YOUR ASSIGNMENT: Output a character-exact copy of the data, images removed.

┌─ INFORMATION PROVIDED

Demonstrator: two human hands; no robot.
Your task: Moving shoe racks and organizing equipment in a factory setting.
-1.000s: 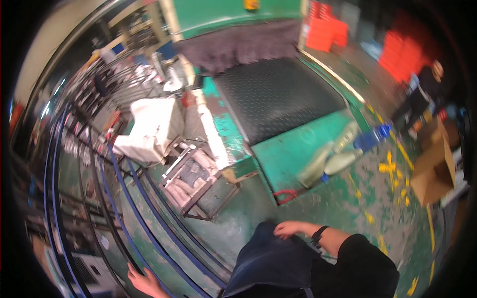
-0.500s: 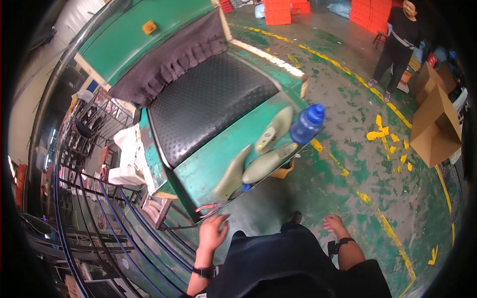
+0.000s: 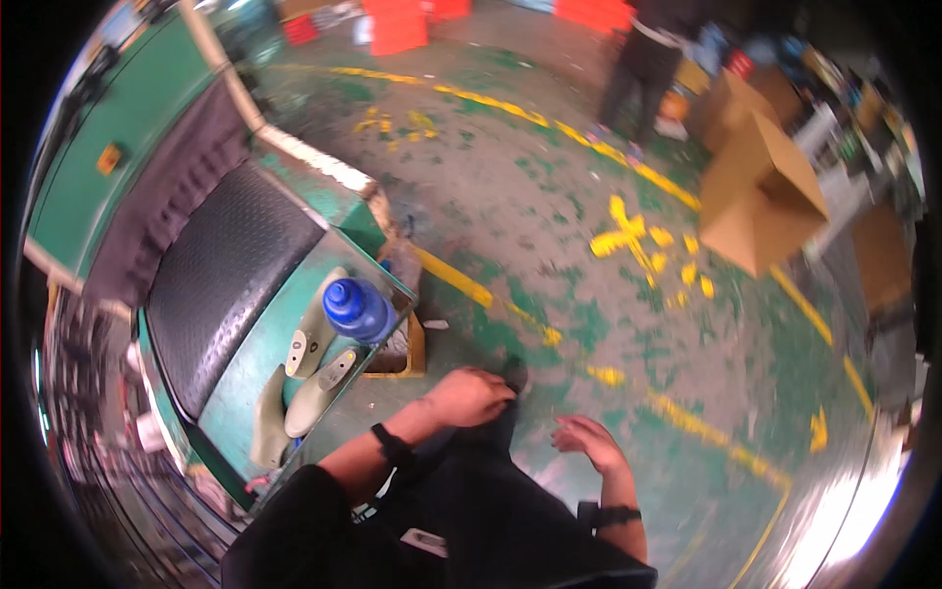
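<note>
My left hand [image 3: 471,396] is in front of my body, to the right of the green machine's near edge. Its back faces up, and its fingers bend out of sight and are blurred. My right hand [image 3: 592,442] hangs over the floor farther right, its fingers apart and holding nothing. On the machine's green ledge [image 3: 240,393] lie three pale green shoe lasts: one beside the bottle [image 3: 306,346], one along the near edge [image 3: 312,404] and one farther left [image 3: 268,424]. A blue bottle [image 3: 355,309] stands at the ledge's right end. Neither hand touches these.
The machine has a black studded pad [image 3: 231,265] and a dark cloth curtain [image 3: 182,196]. Below its ledge sits a yellow box [image 3: 416,355]. An open cardboard box [image 3: 756,201] stands at right. Behind it, a person in dark clothes [image 3: 638,79] stands near red crates [image 3: 395,25].
My view has turned right, so the machine now sits farther left. My left hand has swung right, away from the ledge's near corner, and its fingers have curled. My hands are closer together.
</note>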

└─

WRITTEN REPLY:
Demonstrator: two human hands; no robot.
Your task: Moving shoe racks and organizing equipment in a factory setting.
-1.000s: 
-0.500s: 
+0.000s: 
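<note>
My left hand [image 3: 471,396] is in front of my body, to the right of the green machine's near edge. Its back faces up, and its fingers bend out of sight and are blurred. My right hand [image 3: 592,442] hangs over the floor farther right, its fingers apart and holding nothing. On the machine's green ledge [image 3: 240,393] lie three pale green shoe lasts: one beside the bottle [image 3: 306,346], one along the near edge [image 3: 312,404] and one farther left [image 3: 268,424]. A blue bottle [image 3: 355,309] stands at the ledge's right end. Neither hand touches these.
The machine has a black studded pad [image 3: 231,265] and a dark cloth curtain [image 3: 182,196]. Below its ledge sits a yellow box [image 3: 416,355]. An open cardboard box [image 3: 756,201] stands at right. Behind it, a person in dark clothes [image 3: 638,79] stands near red crates [image 3: 395,25].
My view has turned right, so the machine now sits farther left. My left hand has swung right, away from the ledge's near corner, and its fingers have curled. My hands are closer together.
</note>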

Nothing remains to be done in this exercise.